About the journal
Machine Learning: Science and Technology is a multidisciplinary journal that bridges the application of machine learning across a broad range of subject disciplines (extending to physics, materials science, chemistry, biology, biomedicine, earth science and space science). A particular focus is on new conceptual advances in machine learning methods motivated by the physical sciences. Particular areas of interest include (but are not limited to):
- Atomistic and coarse-grained simulation
- Design and discovery of novel materials and molecules
- Quantum machine learning
- Simulation of molecules, chemical processes and biological systems
- Applications of machine learning in physics and space science
- Applications of machine learning in biomedicine and imaging
- Applications of machine learning in geoscience (including natural disaster prediction) and climatology
- Neuro-inspired computing (including neuromorphic computing)
- New conceptual advances in machine learning methodology motivated by physical insights
- Applied algorithms and high-performance computing
Why publish in MLST?
- Scope: Representative of all strands and sub-disciplines within machine learning and the physical sciences, with a focus on emerging areas of high interest within the community.
- High standards: Selective editorial policy to ensure publication of only the highest quality research in terms of significance, originality and scientific rigour.
- Open access: Articles are published under a CC-BY license to maximize accessibility, engagement and collaboration and to support open science.
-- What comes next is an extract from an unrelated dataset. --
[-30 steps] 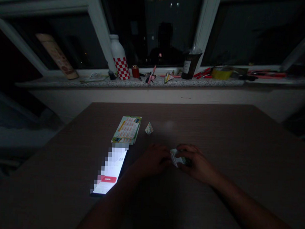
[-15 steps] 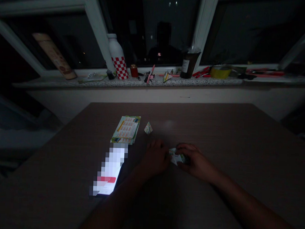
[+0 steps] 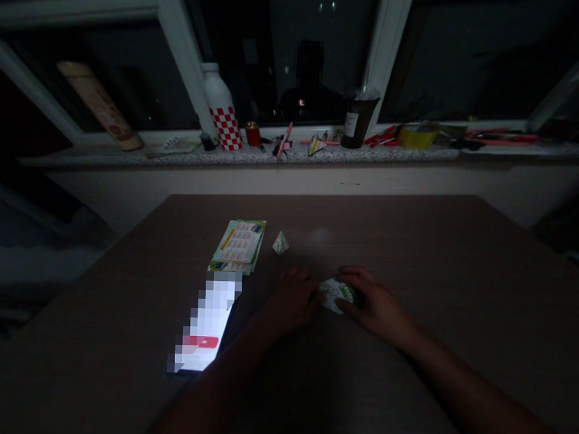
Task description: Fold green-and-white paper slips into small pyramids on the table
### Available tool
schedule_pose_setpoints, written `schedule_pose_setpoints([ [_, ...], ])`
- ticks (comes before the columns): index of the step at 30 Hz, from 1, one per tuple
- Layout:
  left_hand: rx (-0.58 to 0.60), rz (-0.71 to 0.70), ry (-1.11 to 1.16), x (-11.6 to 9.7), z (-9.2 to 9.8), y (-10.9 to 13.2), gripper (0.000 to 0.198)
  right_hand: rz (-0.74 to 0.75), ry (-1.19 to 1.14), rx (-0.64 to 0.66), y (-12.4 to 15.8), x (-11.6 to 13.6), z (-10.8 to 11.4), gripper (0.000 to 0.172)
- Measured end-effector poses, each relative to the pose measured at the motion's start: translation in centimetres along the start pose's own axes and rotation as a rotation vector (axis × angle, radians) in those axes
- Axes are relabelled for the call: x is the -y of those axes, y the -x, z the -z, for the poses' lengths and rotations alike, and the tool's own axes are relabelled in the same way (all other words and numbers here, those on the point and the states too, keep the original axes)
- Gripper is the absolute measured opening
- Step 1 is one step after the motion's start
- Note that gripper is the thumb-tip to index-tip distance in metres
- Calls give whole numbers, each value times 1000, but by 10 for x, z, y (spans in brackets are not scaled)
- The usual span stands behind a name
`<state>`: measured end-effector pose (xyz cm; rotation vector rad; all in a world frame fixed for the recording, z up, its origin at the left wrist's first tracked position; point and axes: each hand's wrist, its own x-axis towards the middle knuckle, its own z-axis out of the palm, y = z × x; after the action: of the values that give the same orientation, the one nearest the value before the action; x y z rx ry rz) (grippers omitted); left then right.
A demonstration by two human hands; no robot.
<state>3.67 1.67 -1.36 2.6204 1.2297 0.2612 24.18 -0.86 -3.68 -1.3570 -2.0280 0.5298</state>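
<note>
Between my hands, on the brown table (image 3: pixel 426 247), is a small piece of printed paper (image 3: pixel 333 296), white with green along its right part. My left hand (image 3: pixel 296 299) grips its left edge, fingers curled and partly in shadow. From the right, my right hand (image 3: pixel 374 302) holds the other side, thumb at the near edge and fingers at the far edge. Just beyond my left hand stands a small folded paper piece (image 3: pixel 280 243), pointed at the top. Dim light hides the paper's exact folds.
Left of my hands lies a lit phone (image 3: pixel 204 328), with a stack of printed cards (image 3: pixel 238 244) beyond it. A granite windowsill (image 3: pixel 291 155) behind the table bears a checkered bottle (image 3: pixel 224 113), a dark pouch (image 3: pixel 357 121) and a yellow tape roll (image 3: pixel 417 136).
The paper between my hands shows more green on its right side than before. My right fingers have shifted slightly on it; my left hand stays nearly in place.
</note>
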Motion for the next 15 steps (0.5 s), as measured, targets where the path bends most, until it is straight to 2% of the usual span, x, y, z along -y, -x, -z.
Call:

The article publishing charge is waived through July 2020, meaning publication in the journal is free for all authors.
- Fast publication: We are committed to providing you with a fast, professional service to ensure rapid first decision, acceptance and publication. Once accepted, your article will be accessible to readers within 24 hours and will include a citable DOI.
- Transfer opportunities: As well as accepting direct submissions, the journal also offers you a quick and easy solution to transfer your manuscript from another IOP Publishing journal if it does not fit that journal’s scope or significance criteria. Articles are transferred along with peer review reports to save time and avoid duplication of work for referees.
- Peer review: Submissions are peer-reviewed by a dedicated, experienced team at IOP Publishing, supported by an international Editorial Board comprising experts from across the full breadth of complex systems and networks.
- Society owned: IOP Publishing is a leading society publisher of advanced physics research. Any profits generated by IOP Publishing are invested in the Institute of Physics, helping to support research, education and outreach around the world.